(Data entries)
--- START ---

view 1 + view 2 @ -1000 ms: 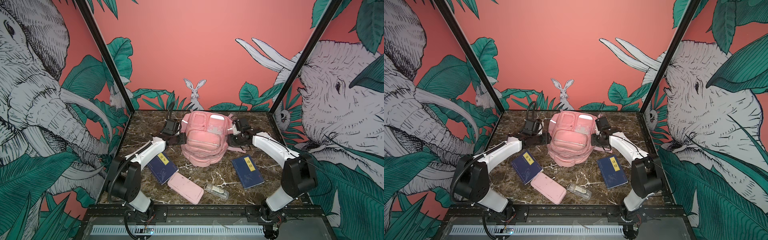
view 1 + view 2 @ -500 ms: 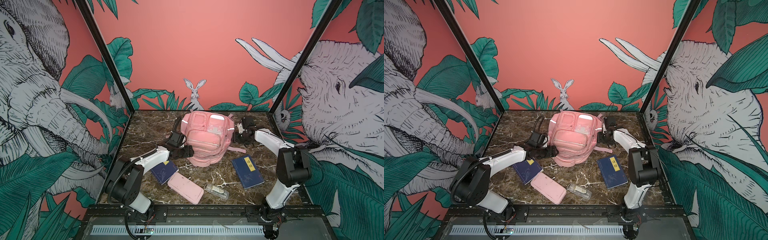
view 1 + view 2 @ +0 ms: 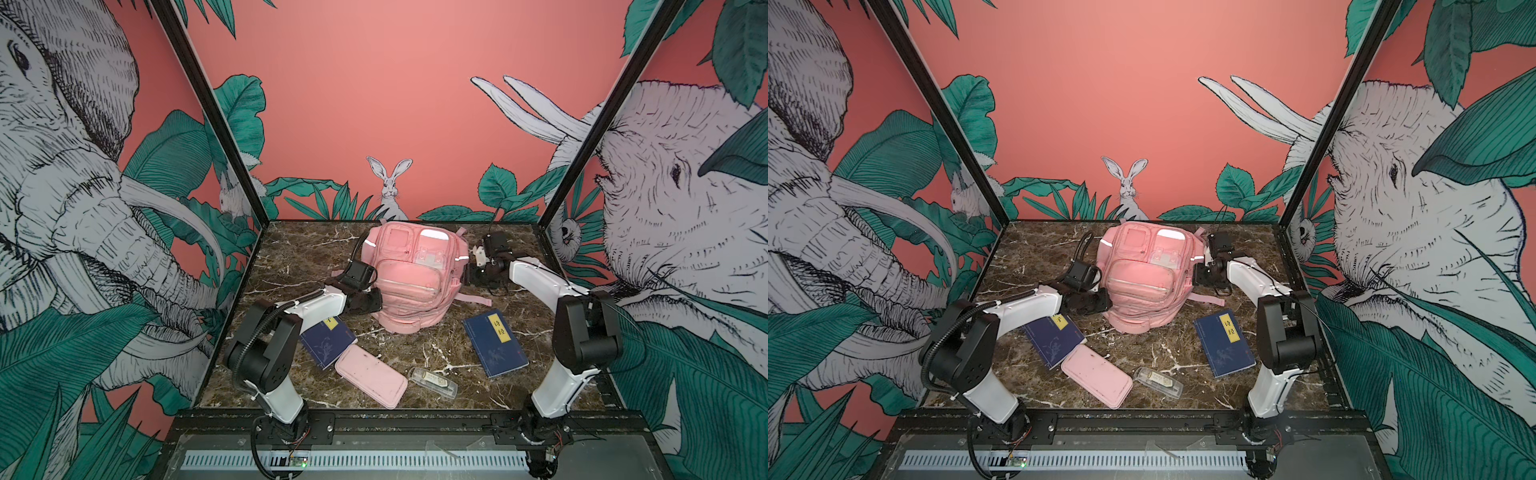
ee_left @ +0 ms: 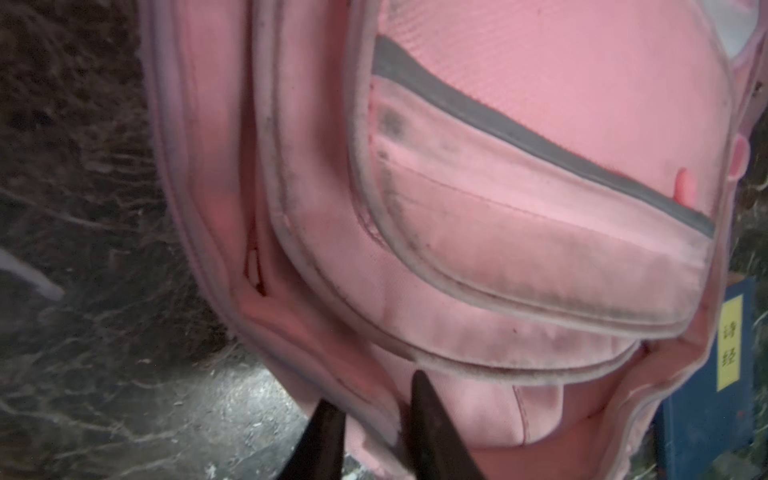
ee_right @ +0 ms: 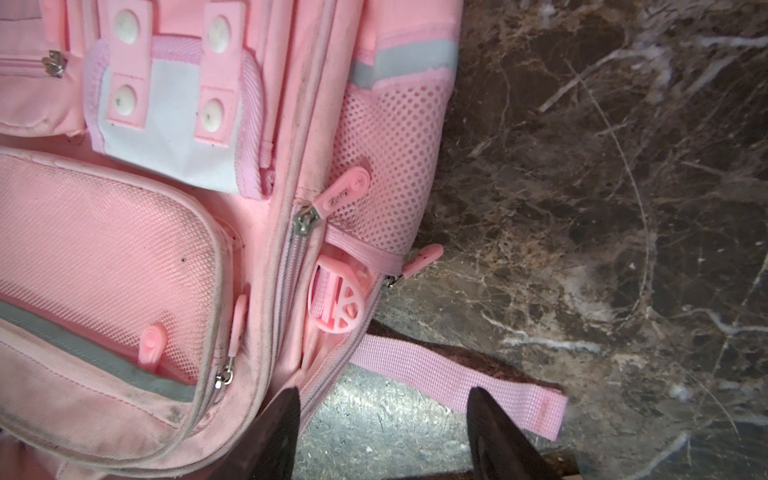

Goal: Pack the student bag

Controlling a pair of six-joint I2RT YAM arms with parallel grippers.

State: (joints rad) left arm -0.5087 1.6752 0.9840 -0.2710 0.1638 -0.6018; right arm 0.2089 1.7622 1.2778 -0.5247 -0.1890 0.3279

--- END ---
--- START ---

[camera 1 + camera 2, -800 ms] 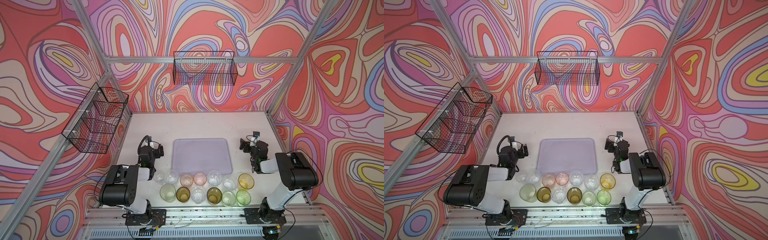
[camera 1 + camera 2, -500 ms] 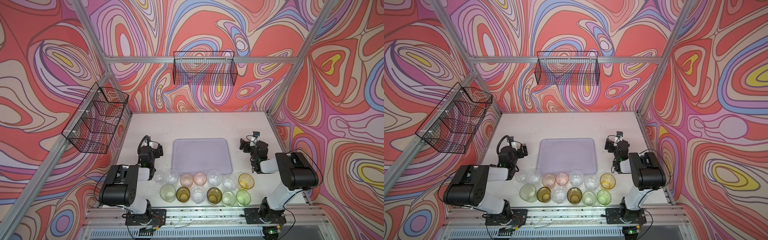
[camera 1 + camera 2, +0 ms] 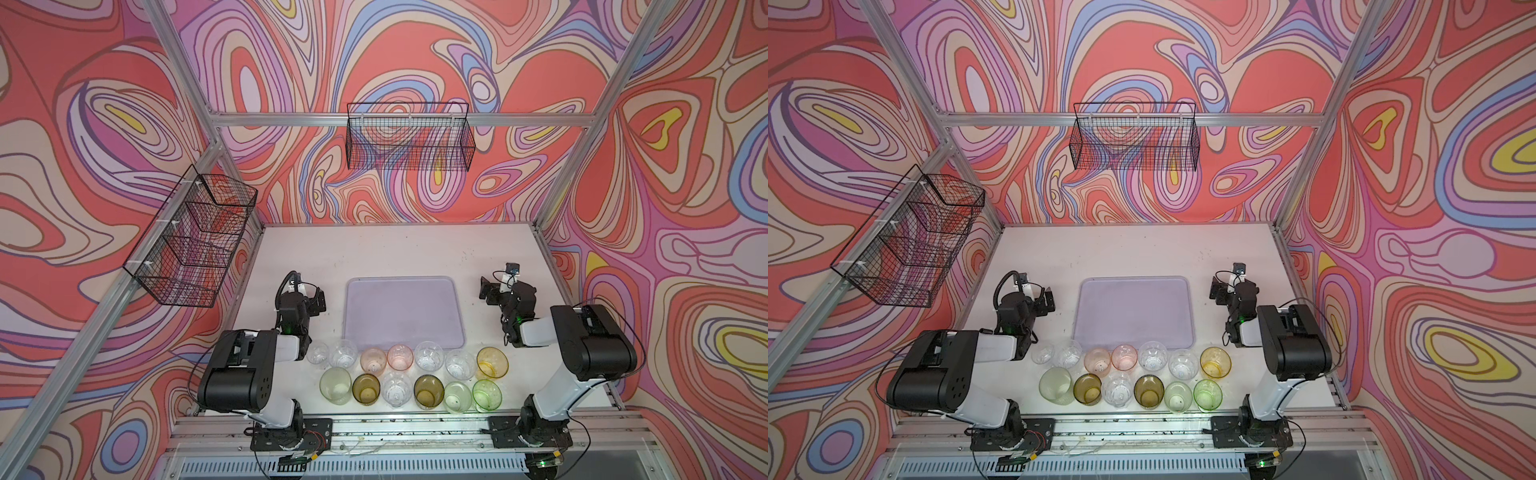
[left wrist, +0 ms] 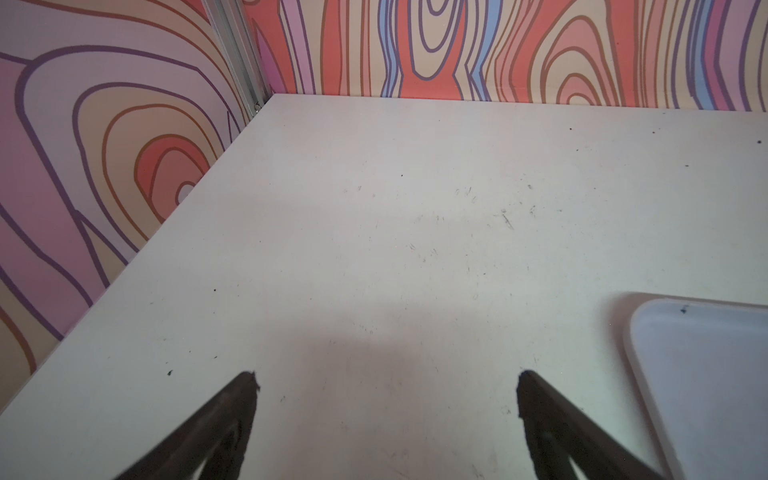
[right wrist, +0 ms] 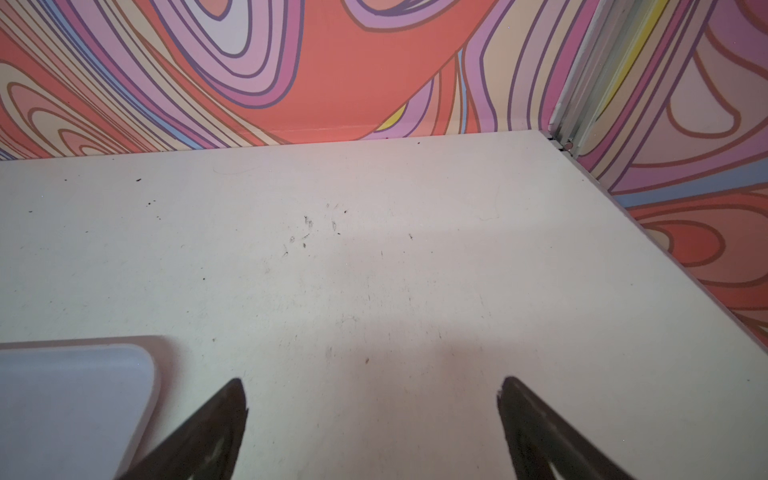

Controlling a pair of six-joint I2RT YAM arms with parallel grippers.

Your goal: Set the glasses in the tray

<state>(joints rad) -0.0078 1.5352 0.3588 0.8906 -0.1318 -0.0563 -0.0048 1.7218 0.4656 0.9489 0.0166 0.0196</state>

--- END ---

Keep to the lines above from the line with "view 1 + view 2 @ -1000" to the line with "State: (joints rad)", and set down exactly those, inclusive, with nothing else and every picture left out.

(ANSWER TO THIS EXERCISE)
view 1 + view 2 @ -1000 ms: 
view 1 + view 2 @ -500 ms: 
view 1 + view 2 @ +0 ms: 
ee_left @ +0 ms: 
ee_right @ +0 ms: 

Goal: Pack the student bag

Controlling a pair of six-joint I2RT YAM arms with parallel grippers.

State: (joints rad) left arm -0.5087 1.6752 0.9840 -0.2710 0.1638 -0.6018; right arm 0.2089 1.7622 1.2778 -0.5247 -0.1890 0.3279

That completes the answer to the exercise.